*Directions*:
Your reply should reproduce the data below without a single alteration, apart from dropping the images.

*Available data*:
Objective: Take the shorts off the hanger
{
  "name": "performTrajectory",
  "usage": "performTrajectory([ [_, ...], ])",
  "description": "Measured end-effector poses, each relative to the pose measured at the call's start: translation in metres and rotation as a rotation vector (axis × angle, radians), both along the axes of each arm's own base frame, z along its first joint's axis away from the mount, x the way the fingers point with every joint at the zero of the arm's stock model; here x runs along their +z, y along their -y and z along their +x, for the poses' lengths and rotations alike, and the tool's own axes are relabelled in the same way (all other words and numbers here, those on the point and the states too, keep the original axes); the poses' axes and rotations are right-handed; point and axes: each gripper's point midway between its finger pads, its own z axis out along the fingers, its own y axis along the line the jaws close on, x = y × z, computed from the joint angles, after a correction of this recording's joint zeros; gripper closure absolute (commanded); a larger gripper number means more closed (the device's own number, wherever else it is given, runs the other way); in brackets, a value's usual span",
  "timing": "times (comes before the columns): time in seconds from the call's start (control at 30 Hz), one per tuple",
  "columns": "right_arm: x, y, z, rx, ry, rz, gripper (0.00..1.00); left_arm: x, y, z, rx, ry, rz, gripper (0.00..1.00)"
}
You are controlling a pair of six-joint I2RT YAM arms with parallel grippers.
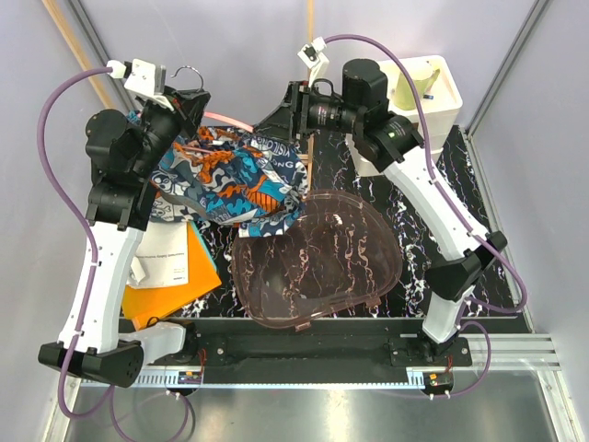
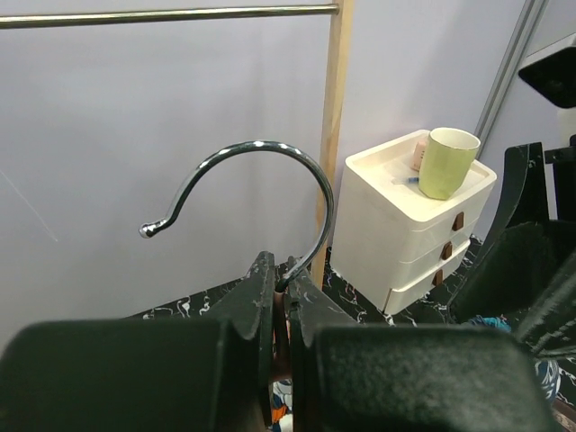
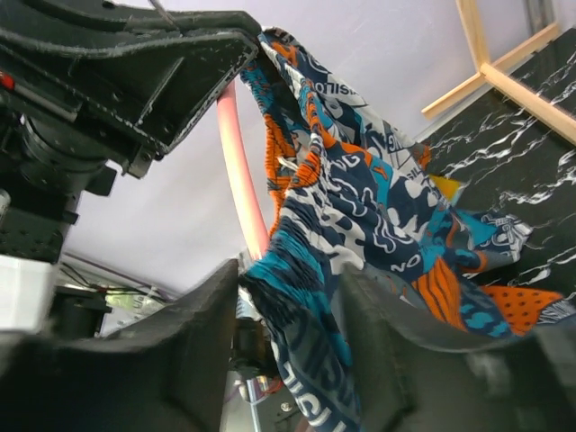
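The shorts point(image 1: 230, 175), in a blue, teal, orange and white print, hang bunched from the salmon-pink hanger point(image 1: 226, 119) above the table's back left. My left gripper point(image 1: 181, 99) is shut on the hanger's neck just below the metal hook point(image 2: 261, 148), as the left wrist view point(image 2: 281, 270) shows. My right gripper point(image 1: 287, 115) is at the hanger's right end. In the right wrist view it point(image 3: 292, 288) is open, and the shorts' gathered waistband point(image 3: 310, 243) sits between the fingers beside the pink hanger arm point(image 3: 238, 162).
A translucent pink tray point(image 1: 313, 258) lies at the table's middle front. An orange folder point(image 1: 170, 285) and white paper point(image 1: 166, 253) lie front left. A white drawer unit point(image 1: 419, 101) with a green cup point(image 2: 447, 162) stands back right. Wooden rods point(image 1: 311, 37) stand behind.
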Motion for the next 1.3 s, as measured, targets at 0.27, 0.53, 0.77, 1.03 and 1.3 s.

*Exercise solution*:
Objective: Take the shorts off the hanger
{
  "name": "performTrajectory",
  "usage": "performTrajectory([ [_, ...], ])",
  "description": "Measured end-effector poses, each relative to the pose measured at the call's start: translation in metres and rotation as a rotation vector (axis × angle, radians), both along the axes of each arm's own base frame, z along its first joint's axis away from the mount, x the way the fingers point with every joint at the zero of the arm's stock model; here x runs along their +z, y along their -y and z along their +x, for the poses' lengths and rotations alike, and the tool's own axes are relabelled in the same way (all other words and numbers here, those on the point and the states too, keep the original axes); the poses' axes and rotations are right-handed; point and axes: each gripper's point midway between its finger pads, its own z axis out along the fingers, its own y axis along the line the jaws close on, x = y × z, computed from the joint angles, after a correction of this recording's joint zeros; gripper closure absolute (commanded); a larger gripper number means more closed (the device's own number, wherever else it is given, runs the other way); in brackets, a value's usual span",
  "timing": "times (comes before the columns): time in seconds from the call's start (control at 30 Hz), one per tuple",
  "columns": "right_arm: x, y, z, rx, ry, rz, gripper (0.00..1.00); left_arm: x, y, z, rx, ry, rz, gripper (0.00..1.00)"
}
You are controlling a pair of six-joint I2RT YAM arms with parallel grippers.
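The shorts point(image 1: 230, 175), in a blue, teal, orange and white print, hang bunched from the salmon-pink hanger point(image 1: 226, 119) above the table's back left. My left gripper point(image 1: 181, 99) is shut on the hanger's neck just below the metal hook point(image 2: 261, 148), as the left wrist view point(image 2: 281, 270) shows. My right gripper point(image 1: 287, 115) is at the hanger's right end. In the right wrist view it point(image 3: 292, 288) is open, and the shorts' gathered waistband point(image 3: 310, 243) sits between the fingers beside the pink hanger arm point(image 3: 238, 162).
A translucent pink tray point(image 1: 313, 258) lies at the table's middle front. An orange folder point(image 1: 170, 285) and white paper point(image 1: 166, 253) lie front left. A white drawer unit point(image 1: 419, 101) with a green cup point(image 2: 447, 162) stands back right. Wooden rods point(image 1: 311, 37) stand behind.
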Motion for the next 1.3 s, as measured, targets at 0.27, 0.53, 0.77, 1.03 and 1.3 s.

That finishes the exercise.